The first-place winners I remember were: a program that synced lyrics to music
automatically, a distributed computing framework for JavaScript and a rather
accurate face-recognition system. All of these did not have beautiful (or,
frankly, even _passable_ ) front-ends, but were nontrivial and rather
interesting from a CS standpoint. Moreover, this is not because _nobody_ had
good design--there were certainly very polished apps, and they even often
placed second or third. They just never won first place at any of the
hackathons I've been to.

------
kandalf
A couple more tips:

Topical ideas are great. The judges can better identify with the problem that
your hack solves, and it seems more relevant.

Hardware hacks tend to steal the show, e.g. a touch-enabled chalkboard,
hardware "facebook", or a tweeting microwave. At three of the last four
hackathons I've been to, a hardware hack has won. But be wary - at some
hackathons they'll specifically tell the judges that the winning hacks must
balance being awesome with being useful (specifically the facebook hackathon).

Fake it until you make it.

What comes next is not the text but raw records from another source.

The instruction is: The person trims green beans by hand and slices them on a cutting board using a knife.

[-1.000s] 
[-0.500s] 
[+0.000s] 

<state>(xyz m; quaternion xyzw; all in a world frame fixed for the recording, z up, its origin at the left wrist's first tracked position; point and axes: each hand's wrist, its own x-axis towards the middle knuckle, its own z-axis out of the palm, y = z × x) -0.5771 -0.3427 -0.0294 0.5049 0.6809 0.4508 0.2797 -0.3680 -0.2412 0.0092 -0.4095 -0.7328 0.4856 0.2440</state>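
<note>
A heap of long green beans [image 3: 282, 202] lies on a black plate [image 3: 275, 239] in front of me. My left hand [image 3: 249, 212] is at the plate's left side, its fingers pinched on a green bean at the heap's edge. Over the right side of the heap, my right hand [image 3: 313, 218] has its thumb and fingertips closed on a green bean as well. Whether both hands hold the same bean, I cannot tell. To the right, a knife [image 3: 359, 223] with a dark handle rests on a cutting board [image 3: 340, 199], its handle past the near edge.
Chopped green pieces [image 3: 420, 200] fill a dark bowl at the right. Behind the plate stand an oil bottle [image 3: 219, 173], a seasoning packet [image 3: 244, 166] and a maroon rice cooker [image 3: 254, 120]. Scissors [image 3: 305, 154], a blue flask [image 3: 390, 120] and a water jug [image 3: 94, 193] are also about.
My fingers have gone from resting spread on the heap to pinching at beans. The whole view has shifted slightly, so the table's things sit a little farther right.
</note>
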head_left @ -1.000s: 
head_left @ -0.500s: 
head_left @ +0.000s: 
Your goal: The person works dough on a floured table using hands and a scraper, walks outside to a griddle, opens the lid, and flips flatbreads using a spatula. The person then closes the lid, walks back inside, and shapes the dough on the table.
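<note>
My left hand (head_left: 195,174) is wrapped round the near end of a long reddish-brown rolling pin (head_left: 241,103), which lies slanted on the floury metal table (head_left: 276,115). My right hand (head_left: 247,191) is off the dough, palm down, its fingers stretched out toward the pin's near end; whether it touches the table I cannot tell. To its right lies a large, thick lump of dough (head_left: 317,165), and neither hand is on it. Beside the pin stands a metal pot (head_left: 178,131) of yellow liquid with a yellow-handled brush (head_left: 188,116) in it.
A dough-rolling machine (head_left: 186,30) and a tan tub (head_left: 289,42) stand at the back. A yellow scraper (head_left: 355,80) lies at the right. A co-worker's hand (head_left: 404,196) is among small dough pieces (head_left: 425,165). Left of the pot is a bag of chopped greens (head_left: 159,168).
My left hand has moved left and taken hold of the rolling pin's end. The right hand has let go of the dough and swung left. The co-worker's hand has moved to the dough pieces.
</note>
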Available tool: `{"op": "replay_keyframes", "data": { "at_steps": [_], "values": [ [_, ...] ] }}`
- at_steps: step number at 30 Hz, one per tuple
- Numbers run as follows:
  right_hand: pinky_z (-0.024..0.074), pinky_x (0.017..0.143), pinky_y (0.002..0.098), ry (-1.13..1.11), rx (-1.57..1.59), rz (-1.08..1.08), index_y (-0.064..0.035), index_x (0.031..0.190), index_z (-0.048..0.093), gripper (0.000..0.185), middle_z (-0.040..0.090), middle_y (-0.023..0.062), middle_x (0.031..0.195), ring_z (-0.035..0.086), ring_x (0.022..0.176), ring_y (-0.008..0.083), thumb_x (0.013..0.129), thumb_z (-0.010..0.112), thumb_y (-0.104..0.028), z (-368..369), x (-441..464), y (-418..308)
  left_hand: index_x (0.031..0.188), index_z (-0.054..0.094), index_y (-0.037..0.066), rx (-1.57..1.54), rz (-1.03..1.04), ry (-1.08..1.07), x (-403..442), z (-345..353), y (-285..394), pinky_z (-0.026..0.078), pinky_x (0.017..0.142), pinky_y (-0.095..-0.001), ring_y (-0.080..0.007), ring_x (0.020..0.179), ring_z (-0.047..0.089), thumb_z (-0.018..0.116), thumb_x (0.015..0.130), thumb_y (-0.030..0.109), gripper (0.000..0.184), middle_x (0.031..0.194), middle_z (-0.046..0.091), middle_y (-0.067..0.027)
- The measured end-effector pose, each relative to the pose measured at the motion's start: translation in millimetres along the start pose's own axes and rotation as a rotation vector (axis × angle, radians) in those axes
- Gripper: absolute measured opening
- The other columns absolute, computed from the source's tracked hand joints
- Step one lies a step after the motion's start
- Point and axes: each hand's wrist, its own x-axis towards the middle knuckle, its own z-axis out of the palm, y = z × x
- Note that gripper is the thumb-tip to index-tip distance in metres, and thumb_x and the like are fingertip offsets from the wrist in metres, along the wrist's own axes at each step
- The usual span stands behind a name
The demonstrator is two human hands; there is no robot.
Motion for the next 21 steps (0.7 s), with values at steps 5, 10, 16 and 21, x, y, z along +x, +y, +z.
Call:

This is a lesson I still need to take to heart. If
your app doesn't look like it's going to work and you have an hour to go, hack
together something that will give a good demo.

------
telecuda
John Sheehan from Twilio has some great tips too -
[http://www.quora.com/Hackathons/What-are-some-useful-tips-
wh...](http://www.quora.com/Hackathons/What-are-some-useful-tips-when-
competing-in-a-Hackathon)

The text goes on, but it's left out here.